4) prevedere la possibilità di celebrare da remoto processi – in tutto o in parte – a carico di imputati detenuti, tanto più se numerosi, ferma la facoltà dei difensori di essere fisicamente accanto agli assistiti ovvero di fruire di linee di comunicazione riservata con costoro: i protocolli responsabilmente intervenuti tra magistrati e avvocati in queste settimane non stanno dando cattiva prova sia in punto garanzia della difesa che speditezza del giudizio sicché l’esperienza ben potrebbe proseguire oltre la crisi sanitaria di queste settimane;

5) ammettere forme di motivazione semplificata e contestuale delle sentenze quando il giudice di primo grado accolga le conclusioni concordi di pubblici ministeri e difensori;

6) correggere l’attuale pressoché illimitata facoltà di appello delle sentenze prevedendone l’inammissibilità, ad esempio quando le condanne di primo grado hanno soddisfatto le istanze della difesa, l’imputato ha reso confessione, la pena inflitta è nel minimo assoluto; ovvero disincentivarlo ammettendo che il giudice di secondo grado possa essere più severo e restituendo alla pubblica accusa il pieno potere di impugnazione;

7) rendere non impugnabile la sentenza di patteggiamento, in cui la pena (anche nella sua entità temporale) è stata chiesta o accettata dallo stesso imputato;

8) contenere il giudizio della Corte di Cassazione ai casi di effettiva violazione di legge sostanziale e processuale, con esclusione del semplice vizio di motivazione che già i giudici di primo e secondo grado hanno redatto: per tale via la Suprema Corte – ad oggi composta da quasi 200 giudici penali gravati da oltre 50.000 ricorsi – potrebbe recuperare appieno il suo ruolo, naturale e cruciale, di orientamento uniforme nell’interpretazione delle leggi.

Nel medio termine poi sulla base delle evidenze empiriche andrebbero fatti i conti sulla tenuta del nuovo codice di procedura penale in vigore da oltre 30 anni. Senza anticiparli né banalizzarli, quel che si può dire è che la scommessa di avere un processo pienamente accusatorio, in grado di essere vitale grazie alla definizione alternativa della stragrande maggioranza dei casi, è ormai persa posto che patteggiamento e giudizio abbreviato non coprono che il 10% circa degli interi affari penali. Idealmente sarebbe tempo di una riforma organica del codice di rito, con meno mitizzazione del modello e più attenzione al servizio.

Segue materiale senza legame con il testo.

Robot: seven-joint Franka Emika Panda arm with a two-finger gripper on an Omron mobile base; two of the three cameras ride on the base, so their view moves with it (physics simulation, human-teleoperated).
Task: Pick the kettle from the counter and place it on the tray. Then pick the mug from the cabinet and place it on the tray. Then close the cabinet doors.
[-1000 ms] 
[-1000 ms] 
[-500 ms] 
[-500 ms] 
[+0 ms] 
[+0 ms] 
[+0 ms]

Senonché il dopo Covid-19 della fase acuta non sollecita soltanto Parlamento e Governo, qui ed ora, a rendere, pur parzialmente, meno distanti strumenti e obiettivi della Giustizia penale. Esso esige con pari forza, dagli operatori, l’uso sapiente delle risorse, in primisdel tempo. Così l’utilizzo dello spazio nei Palazzi di Giustizia, il ricorso all’informatica, le tecniche di indagine, la selezione dei casi da portare giudizio, la pianificazione e tenuta delle udienze, la dialettica delle parti e le modalità di discussione e motivazione, dovranno ispirarsi ai criteri di sobrietà e necessità – né di più né di meno di quanto occorre – da valere per giudici, pubblici ministeri ed avvocati. Rimuovere questa necessità ignorando la fragilità del sistema penale impietosamente disvelata da questi tempi ed illudersi di tornare a tutto come prima sarebbe nel contempo atto di presunzione e di ulteriore fallimento. Non è da dimenticare infatti che quel 'prima' è (anche) fatto da una giustizia penale che non poche volte s’è mostrata tardiva, monadica, autoreferenziale e insensibile al progresso tecnologico.